The following code shows the security patch that fixes the memory leak:
char *buf = PyObject_Malloc(length + 1);
memcpy(buf, value, length);
buf[length] = '\0';
- return PyLong_FromString(buf, NULL, 10);
+ PyObject *ret = PyLong_FromString(buf, NULL, 10);
+ PyObject_Free(buf);
+ return ret;
}
static JSOBJ Object_newDouble(void *prv, double value)
Source: GitHub Commit 4baeb950
Detection Methods for CVE-2026-32874
Indicators of Compromise
- Unusual memory growth in Python processes using ujson without corresponding release
- Out-of-memory (OOM) killer events targeting services that parse JSON input
- Incoming JSON requests containing extremely large integer values (strings with hundreds or thousands of digits)
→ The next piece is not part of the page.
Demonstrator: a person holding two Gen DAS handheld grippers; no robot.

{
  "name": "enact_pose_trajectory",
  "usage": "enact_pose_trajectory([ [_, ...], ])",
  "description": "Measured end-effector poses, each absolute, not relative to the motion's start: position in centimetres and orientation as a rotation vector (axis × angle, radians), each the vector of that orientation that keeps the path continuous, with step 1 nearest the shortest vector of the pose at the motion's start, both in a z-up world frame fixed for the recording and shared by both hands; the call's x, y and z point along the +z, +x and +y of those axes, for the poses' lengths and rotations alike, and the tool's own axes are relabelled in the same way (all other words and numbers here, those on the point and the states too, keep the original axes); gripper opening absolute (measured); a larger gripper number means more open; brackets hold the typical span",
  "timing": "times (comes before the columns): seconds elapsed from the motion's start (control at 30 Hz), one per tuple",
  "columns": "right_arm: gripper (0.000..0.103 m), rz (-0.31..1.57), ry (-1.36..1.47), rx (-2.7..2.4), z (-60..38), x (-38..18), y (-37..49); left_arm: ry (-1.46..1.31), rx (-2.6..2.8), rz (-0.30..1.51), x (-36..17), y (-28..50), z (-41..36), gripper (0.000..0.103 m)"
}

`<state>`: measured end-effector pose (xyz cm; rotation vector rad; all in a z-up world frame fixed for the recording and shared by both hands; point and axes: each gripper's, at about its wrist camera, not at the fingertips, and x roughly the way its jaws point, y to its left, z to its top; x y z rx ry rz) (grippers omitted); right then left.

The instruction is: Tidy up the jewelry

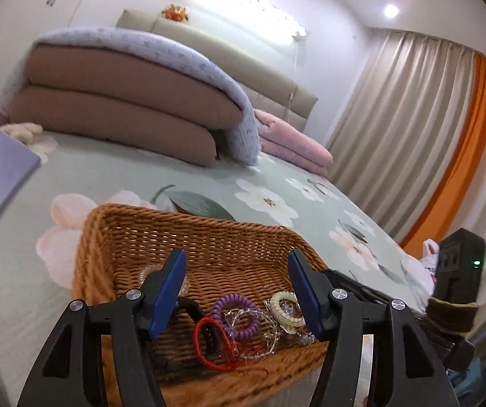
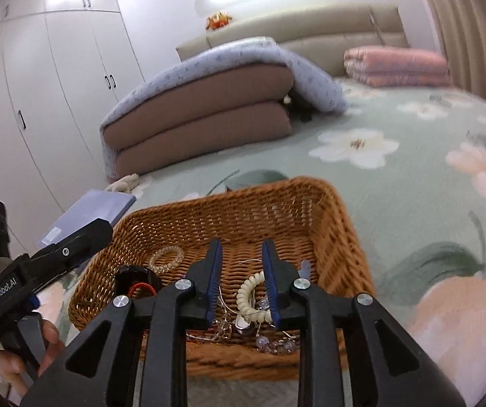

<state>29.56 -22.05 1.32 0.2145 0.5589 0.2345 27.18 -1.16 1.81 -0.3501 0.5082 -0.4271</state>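
Hovering both claws over the basket [image 1: 114, 224] on the bed [image 1: 124, 173], I have my right claw [image 2: 242, 281] part-closed around the cream coil [image 2: 249, 293]; its pads stand either side of the coil, and I cannot tell whether they touch it yet. My left claw [image 1: 237, 291] is spread wide and holds nothing. To do this well, I judge I should close on the coil alone, squeezing its thick rim gently so it does not spring out, then lift straight up and slowly, since thin chains [image 2: 224, 318] and clear beads [image 2: 270, 342] lie tangled under it and could come along. The left claw could pin that tangle down if it drags. All the jewelry sits toward the near wall of the basket, at six o'clock in both views. My left view shows what the right one hides behind its fingers: a purple coil [image 1: 236, 315] at the centre, a red cord [image 1: 216, 346] at seven o'clock from it, and the cream coil [image 1: 285, 310] at three o'clock. My right view alone shows a clear bead bracelet [image 2: 166, 258] at ten o'clock, apart from the pile, and a dark band [image 2: 138, 279] beside it.
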Motion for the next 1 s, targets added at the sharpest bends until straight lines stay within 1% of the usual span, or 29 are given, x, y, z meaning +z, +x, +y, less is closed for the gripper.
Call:
enact_pose_trajectory([
  [0.03, 0.033, 0.531, 0.185, 0.218, -21.6, 1.9, 28.5, -0.329, -0.413, 0.489, 2.3, 26.2, -1.3, 0.064],
  [0.27, 0.034, 0.398, 0.093, 0.2, -19.8, 5.1, 19.5, -0.208, -0.355, 0.383, 5.5, 17.3, -1.9, 0.064],
  [0.47, 0.035, 0.404, 0.081, 0.193, -19.2, 4.7, 12.4, -0.221, -0.261, 0.381, 5.9, 10.7, -0.3, 0.064],
  [0.57, 0.042, 0.413, 0.103, 0.191, -19.1, 4.2, 10.3, -0.205, -0.164, 0.388, 5.0, 8.0, 0.0, 0.066],
  [0.63, 0.057, 0.415, 0.108, 0.196, -18.9, 3.8, 9.4, -0.19, -0.107, 0.404, 3.9, 6.8, 0.1, 0.066],
  [0.7, 0.065, 0.424, 0.105, 0.185, -18.6, 3.1, 8.9, -0.176, -0.081, 0.403, 2.5, 5.6, 0.1, 0.066],
  [0.73, 0.068, 0.431, 0.104, 0.175, -18.4, 2.7, 8.7, -0.166, -0.062, 0.395, 1.7, 5.1, 0.0, 0.066],
  [0.83, 0.068, 0.455, 0.083, 0.145, -17.9, 1.1, 8.7, -0.128, -0.048, 0.413, -0.2, 5.2, -0.5, 0.067],
  [0.9, 0.068, 0.468, 0.055, 0.103, -17.6, 0.2, 8.8, -0.107, -0.041, 0.451, -0.7, 5.8, -0.7, 0.067],
  [1.0, 0.068, 0.497, 0.068, 0.099, -17.8, -0.3, 9.4, -0.112, -0.022, 0.46, -1.3, 5.9, -0.5, 0.067],
])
- Gradual memory exhaustion on systems processing high volumes of JSON data
Detection Strategies
- Monitor memory consumption patterns for Python applications using ujson, particularly looking for monotonically increasing memory usage
- Implement input validation to reject JSON payloads containing integers with excessive digit counts before passing to ujson
- Use application performance monitoring (APM) tools to track memory allocation patterns and identify leaks
- Deploy SentinelOne Singularity Platform to detect resource exhaustion attacks and anomalous process behavior
Monitoring Recommendations
- Set up alerts for memory usage thresholds on services parsing untrusted JSON input
- Monitor for repeated requests from single sources containing unusually large numeric values
- Track the ratio of incoming request size to memory consumption for JSON parsing services
- Implement logging for rejected integer parsing attempts that may indicate exploitation attempts
How to Mitigate CVE-2026-32874
Immediate Actions Required
- Upgrade UltraJSON to version 5.12.0 or later immediately on all affected systems
- Audit applications to identify all instances of ujson.load(), ujson.loads(), and ujson.decode() processing untrusted input
- Implement input size limits on JSON payloads at the web server or load balancer level
- Consider temporarily switching to Python's built-in json module for untrusted input processing until patching is complete
Patch Information
The vulnerability has been fixed in UltraJSON version 5.12.0. The patch adds proper memory deallocation by calling PyObject_Free(buf) after converting the integer string, ensuring the allocated buffer is released. Users should upgrade immediately by running:
pip install ujson>=5.12.0
For detailed information about the fix, refer to the GitHub Security Advisory GHSA-wgvc-ghv9-3pmm and the version 5.12.0 release notes.
Workarounds
- Implement request size limits to restrict the maximum size of JSON payloads accepted by your service
- Add validation middleware to reject JSON containing integers beyond reasonable bounds before ujson processing
- Use Python's standard json library for parsing untrusted input as a temporary alternative
- Deploy rate limiting to reduce the impact of potential exploitation attempts
# Upgrade ujson to patched version
pip install --upgrade ujson>=5.12.0
# Verify installed version
pip show ujson | grep Version
# Alternative: pin to fixed version in requirements.txt
echo "ujson>=5.12.0" >> requirements.txt
Disclaimer: This content was generated using AI. While we strive for accuracy, please verify critical information with official sources.